La musique... quand tout va mal, quand le désespoir vous assiège et vous range, quand le ciel s'obscurcit et que l'air pourrit à l'envi, il restera toujours la musique comme un fil solide qui vous rattache à la vie... autrement dit, la musique c'est la voix de l'âme, c'est vachement important. Par principe, je suis ouvert à tout mais je suis de la génération rock (les groupes comme Dire Straits, les Pink Floyd, Guns & Roses, ACDC, Nirvana, etc). J'aime quand les instruments s'expriment comme s'ils parlaient, comme dans le blues (Eric Clapton, B. B. King, etc), le Jazz (Art Pepper, Miles Devis) et le flamenco (Alexandre Lagoya, Paco de Lucia, etc). Il y a notamment un style algérien qu'on appelle Chaabi (traduction, populaire) et que j'écoute souvent, des chanteurs comme Guerouabi, Dahmane el Harachi, Matoub et un autre style dit simplement moderne avec le célèbre chanteur Kabyle Idir, mais aussi Inasliyen, Djamel Allam. Et enfin, quand la parole s'habille ingénieusement de la musique pour m'offrir un océan de sentiments, je ne peux pas ne pas écouter Brel, Brassens et surtout Léo Ferré.

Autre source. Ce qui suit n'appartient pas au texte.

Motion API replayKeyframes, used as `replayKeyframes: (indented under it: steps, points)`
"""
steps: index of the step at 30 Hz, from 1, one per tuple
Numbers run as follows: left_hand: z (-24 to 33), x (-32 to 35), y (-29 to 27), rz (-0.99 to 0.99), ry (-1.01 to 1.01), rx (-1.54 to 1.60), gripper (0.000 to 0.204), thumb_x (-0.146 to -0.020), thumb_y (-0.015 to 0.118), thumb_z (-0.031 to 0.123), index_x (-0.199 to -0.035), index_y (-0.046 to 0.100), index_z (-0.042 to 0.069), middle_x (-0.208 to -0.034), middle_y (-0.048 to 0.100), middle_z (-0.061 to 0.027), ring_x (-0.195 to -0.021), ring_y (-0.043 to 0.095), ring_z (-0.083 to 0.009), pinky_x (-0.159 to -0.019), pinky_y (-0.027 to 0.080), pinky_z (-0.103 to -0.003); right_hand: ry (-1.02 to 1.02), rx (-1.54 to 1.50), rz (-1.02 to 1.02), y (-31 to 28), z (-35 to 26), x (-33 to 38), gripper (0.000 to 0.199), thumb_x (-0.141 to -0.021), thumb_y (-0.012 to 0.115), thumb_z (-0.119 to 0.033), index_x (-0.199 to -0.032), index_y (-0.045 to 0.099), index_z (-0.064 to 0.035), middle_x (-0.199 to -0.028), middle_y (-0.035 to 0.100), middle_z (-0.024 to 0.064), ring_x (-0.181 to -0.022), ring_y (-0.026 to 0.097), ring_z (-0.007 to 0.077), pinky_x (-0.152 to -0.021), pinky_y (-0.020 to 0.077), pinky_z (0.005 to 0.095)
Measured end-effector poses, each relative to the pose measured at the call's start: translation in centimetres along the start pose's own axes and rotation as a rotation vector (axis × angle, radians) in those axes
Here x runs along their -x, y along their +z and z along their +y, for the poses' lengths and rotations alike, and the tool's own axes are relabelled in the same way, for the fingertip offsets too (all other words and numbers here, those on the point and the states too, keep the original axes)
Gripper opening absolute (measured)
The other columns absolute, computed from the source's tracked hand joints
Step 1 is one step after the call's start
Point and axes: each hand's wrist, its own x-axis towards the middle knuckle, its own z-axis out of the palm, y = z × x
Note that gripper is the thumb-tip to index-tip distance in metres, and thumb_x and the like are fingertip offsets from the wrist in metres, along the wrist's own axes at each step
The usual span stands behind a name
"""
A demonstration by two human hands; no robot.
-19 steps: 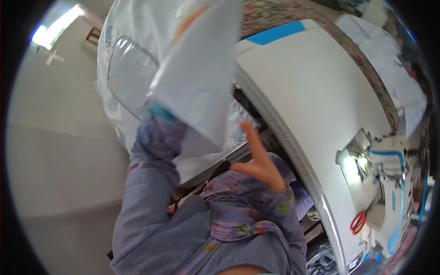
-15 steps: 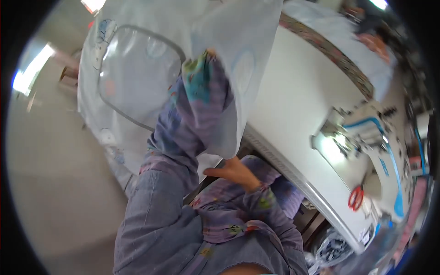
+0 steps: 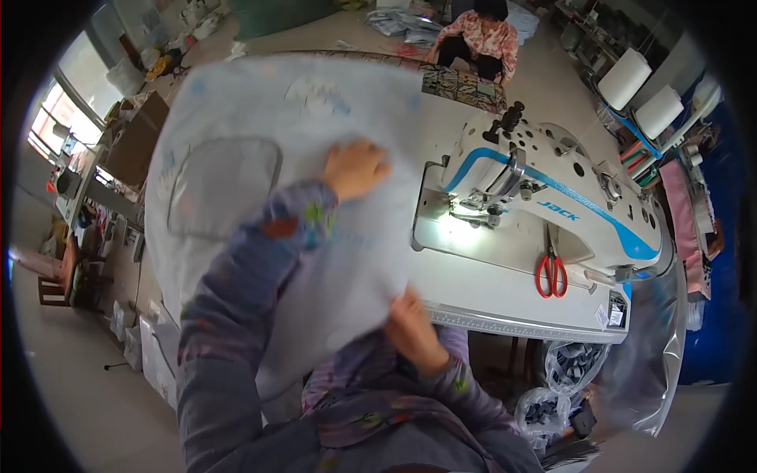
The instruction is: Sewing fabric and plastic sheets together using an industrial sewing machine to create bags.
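Observation:
A large white sheet point(image 3: 315, 272) with faint printed figures covers the left part of the sewing table and hangs over its front edge. Set into it is a clear, rounded window point(image 3: 225, 187) bordered by a grey band. My left hand point(image 3: 357, 168) lies on the sheet right of this window, palm down, fingers over the surface. Down at the table's front edge, my right hand point(image 3: 415, 331) is closed at the sheet's right edge, slightly blurred. The sewing machine point(image 3: 544, 197), white and blue with its lamp lit, stands right of the sheet.
Red-handled scissors point(image 3: 551, 273) lie by the machine's base. White thread cones point(image 3: 625, 79) stand behind it. Plastic bags of dark scraps point(image 3: 574, 363) hang below the table's right end. Another person point(image 3: 482, 39) crouches beyond the table. A cardboard box point(image 3: 138, 142) is at the left.
The sheet, lifted and folded up by my left arm before, is now spread on the table. My left hand has come into sight on top of it. The view has swung toward the machine.

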Motion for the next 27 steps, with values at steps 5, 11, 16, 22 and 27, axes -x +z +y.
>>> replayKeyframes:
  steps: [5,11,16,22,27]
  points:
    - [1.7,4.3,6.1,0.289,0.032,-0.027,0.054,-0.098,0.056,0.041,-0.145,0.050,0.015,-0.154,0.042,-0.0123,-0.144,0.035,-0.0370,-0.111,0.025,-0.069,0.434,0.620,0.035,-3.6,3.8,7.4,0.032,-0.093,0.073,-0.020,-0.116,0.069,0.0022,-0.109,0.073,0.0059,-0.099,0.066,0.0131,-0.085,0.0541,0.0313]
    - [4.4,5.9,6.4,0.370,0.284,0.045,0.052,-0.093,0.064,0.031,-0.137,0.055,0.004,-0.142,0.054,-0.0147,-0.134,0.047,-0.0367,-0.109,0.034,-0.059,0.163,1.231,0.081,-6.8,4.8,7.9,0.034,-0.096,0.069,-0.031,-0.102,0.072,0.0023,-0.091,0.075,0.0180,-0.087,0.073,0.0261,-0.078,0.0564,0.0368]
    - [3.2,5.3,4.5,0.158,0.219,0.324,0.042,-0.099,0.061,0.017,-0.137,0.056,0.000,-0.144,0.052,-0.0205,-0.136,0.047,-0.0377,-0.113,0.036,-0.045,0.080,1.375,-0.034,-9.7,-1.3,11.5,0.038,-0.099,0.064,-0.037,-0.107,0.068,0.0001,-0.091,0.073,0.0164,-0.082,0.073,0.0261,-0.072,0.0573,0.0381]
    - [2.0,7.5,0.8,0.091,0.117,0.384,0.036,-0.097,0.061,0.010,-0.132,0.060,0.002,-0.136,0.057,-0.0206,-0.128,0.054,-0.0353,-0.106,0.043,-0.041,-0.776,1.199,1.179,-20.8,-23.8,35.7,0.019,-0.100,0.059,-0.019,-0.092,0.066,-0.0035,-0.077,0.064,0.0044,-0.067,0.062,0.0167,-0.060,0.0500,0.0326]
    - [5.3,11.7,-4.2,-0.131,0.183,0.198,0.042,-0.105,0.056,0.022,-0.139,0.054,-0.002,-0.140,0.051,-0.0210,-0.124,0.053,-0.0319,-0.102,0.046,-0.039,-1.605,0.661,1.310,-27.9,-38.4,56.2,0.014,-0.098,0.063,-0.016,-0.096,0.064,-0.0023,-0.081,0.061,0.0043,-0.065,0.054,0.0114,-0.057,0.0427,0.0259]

Voilà, nous arrivons bientôt à la fin de cet entretien MAIS, serait-il possible que tu glisses les liens où l’on peut te découvrir ?

https://www.fnac.com/ia751886/Razik-Benyahia

https://www.decitre.fr/auteur/1317380/Razik+Benyahia

https://www.lysbleueditions.com/catalogue/?_recherche_par_titre_auteur=benyahia+razik

https://www.liberte-algerie.com/culture/chroniques-des-annees-de-sang-369737

Sans oublier de t’interroger sur mon blog, comment trouves-tu mon idée ?

Je loue ton idée et t'encourage à persévérer. C'est important que des gens continuent à donner de l'importance aux livres. Parler des livres est une façon de les faire vivre, c'est leur oxygène et tu en es un des cœurs. Bats, Fred... bats … la chamade...

Où va-t-on avoir la chance de te croiser en salon cette année ?

Le 24 septembre pour les 40 ans de la médiathèque de Miramas.

Et enfin, quels sont tes vœux et résolutions pour l’année 2022 ?

Rester vivant (rires), et continuer d'écrire et publier ma pièce de théâtre.

Razik, je te remercie profondément de m’avoir accordé ce temps, même si je sais vu tout ce que tu fais, qu’il t’en manque. Je te salue et j’espère te revoir bientôt.